Как-то моя мама тоже их чем-то угостила и посочувствовала:
— Ну, зачем вам девочка еще! Вот эта мама ваша!
— Нормально! — отозвался старший. — Мы справляемся. А подрастет — трахать будем!
Четверть века назад это словечко — переводческая калька с немецкого “бумсен” — употреблял только товарищ Е. Б. Сейчас оно привычно в деревне любому возрасту, да и по сравнению с исходным глаголом, сохраняющим всю мощную энергетику важнейшего природного действия, просто неприлично интеллигентно. Поэтому легко звучит по поводу и без повода, низводя до нуля свое первичное сакральное содержание. Опасно колеблющийся мир первой покидает тайна.
Власть вскоре все-таки добралась до них, Оксану лишили материнства.
— Нас в интернат забирают! — радовались дети. — Там пятиразовое питание!
Теперь Гендос с Оксаной, как молодожены, живут в другой деревне, у ее матери, сохраняя преемственность стиля жизни. Говорят, Оксана опять родила.
На погребе жарко. У противоположной стены полки со старыми журналами — “Новый мир”, “Иностранка”, “Юность”. Шестидесятые, семидесятые, восьмидесятые годы. На столике тоже литература. Есть и томик Сталина, довоенные и послевоенные альманахи. Почему-то мышам они не нравятся.
Самое интересное занятие — перелистывать старые издания. Чем тоньше журнал — для того, чтобы угнаться за быстротекущим временем, — тем он смешнее. Особенно веселят газеты, даже относительно недавние. Историкам нашего времени будет над чем посмеяться.
Над немецкой алюминиевой кроватью — ценность по нашему времени — потолок заклеен картинками из “Огонька”. Здесь было стойбище подрастающего племянника, старательно глотавшего всю перестроечную литературу. Бросается в глаза письмо в распахнутом журнале, где автор сочувствует бедным старушкам, получающим только восемьдесят рублей. Даже если не учитывать, что на каждый полученный рубль в Советском Союзе приходился еще рубль бесплатных товаров и услуг, то сумма, по сравнению с сегодняшними пенсиями, достаточно приличная. Мама получала восемьдесят шесть рублей. Пятьдесят откладывала каждый месяц на книжку. В итоге тоже внесла шесть тысяч на нужды прогресса. Миллионы советских людей сложили свои сбережения и купили новый социальный строй. Для детей. Пусть хоть они жизни порадуются. А мы-то уж как-нибудь доживем, не привыкать.
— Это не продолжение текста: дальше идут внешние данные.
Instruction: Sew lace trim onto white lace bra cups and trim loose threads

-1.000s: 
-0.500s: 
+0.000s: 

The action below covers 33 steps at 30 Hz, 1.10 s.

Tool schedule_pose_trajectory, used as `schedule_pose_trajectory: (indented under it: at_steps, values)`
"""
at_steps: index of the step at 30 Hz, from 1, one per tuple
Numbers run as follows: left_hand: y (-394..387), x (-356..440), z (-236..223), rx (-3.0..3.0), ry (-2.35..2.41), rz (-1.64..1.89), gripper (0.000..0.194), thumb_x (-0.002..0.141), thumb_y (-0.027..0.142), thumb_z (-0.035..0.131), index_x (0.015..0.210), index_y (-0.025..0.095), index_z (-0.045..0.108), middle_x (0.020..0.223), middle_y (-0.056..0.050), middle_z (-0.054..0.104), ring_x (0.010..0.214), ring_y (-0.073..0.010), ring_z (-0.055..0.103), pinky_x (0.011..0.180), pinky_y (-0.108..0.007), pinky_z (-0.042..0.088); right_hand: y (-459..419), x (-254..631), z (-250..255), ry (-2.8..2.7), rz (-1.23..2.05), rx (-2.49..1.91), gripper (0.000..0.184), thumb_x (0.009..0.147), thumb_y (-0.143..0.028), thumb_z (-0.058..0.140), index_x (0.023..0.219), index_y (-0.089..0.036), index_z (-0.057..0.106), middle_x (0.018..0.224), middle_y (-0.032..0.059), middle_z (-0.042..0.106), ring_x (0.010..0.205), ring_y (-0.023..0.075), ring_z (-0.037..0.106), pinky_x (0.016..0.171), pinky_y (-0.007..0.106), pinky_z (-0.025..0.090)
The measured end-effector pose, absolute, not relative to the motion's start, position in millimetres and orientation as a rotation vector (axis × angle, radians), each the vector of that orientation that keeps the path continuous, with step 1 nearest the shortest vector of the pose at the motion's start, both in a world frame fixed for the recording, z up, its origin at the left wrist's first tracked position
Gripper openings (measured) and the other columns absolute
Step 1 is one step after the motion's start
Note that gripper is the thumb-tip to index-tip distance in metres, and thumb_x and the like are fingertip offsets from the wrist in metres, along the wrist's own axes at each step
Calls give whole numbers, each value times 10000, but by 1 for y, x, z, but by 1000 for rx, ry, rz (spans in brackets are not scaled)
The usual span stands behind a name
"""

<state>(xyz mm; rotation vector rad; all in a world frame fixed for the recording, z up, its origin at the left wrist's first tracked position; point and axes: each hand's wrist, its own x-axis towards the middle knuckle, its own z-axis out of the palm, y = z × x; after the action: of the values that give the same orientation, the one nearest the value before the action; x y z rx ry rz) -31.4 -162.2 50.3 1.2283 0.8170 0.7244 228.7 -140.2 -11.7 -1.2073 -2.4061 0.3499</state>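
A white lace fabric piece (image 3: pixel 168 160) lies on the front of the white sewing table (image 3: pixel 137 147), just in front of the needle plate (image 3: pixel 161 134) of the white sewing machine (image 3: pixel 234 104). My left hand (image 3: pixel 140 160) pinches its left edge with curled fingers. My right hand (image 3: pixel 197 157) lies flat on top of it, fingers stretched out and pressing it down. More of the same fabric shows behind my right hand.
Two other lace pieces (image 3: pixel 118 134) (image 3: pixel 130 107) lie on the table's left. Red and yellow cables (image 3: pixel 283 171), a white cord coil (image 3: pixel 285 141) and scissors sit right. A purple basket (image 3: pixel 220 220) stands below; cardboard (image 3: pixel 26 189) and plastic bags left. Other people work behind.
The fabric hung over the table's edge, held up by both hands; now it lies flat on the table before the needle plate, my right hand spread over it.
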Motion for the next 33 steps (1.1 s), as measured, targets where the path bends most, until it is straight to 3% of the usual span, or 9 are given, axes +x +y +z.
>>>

Синий довоенный томик Хемингуэя. Как он сюда попал? Первый сундук, который дед закопал в огороде во время войны, был с книгами. Я еще помню эти растрепанные тома на пожелтевшей бумаге. Как говорила бабушка: “За книгами света не видел!” Хранится у меня и одно его стихотворение, написанное лет в восемьдесят. Муж убил жену, сделал сиротами десять детей — такого в нашей деревне еще никогда не было. Дед застенчиво вручил мне листок в клеточку, исписанный химическим карандашом: “Как думаешь, может, в газету?”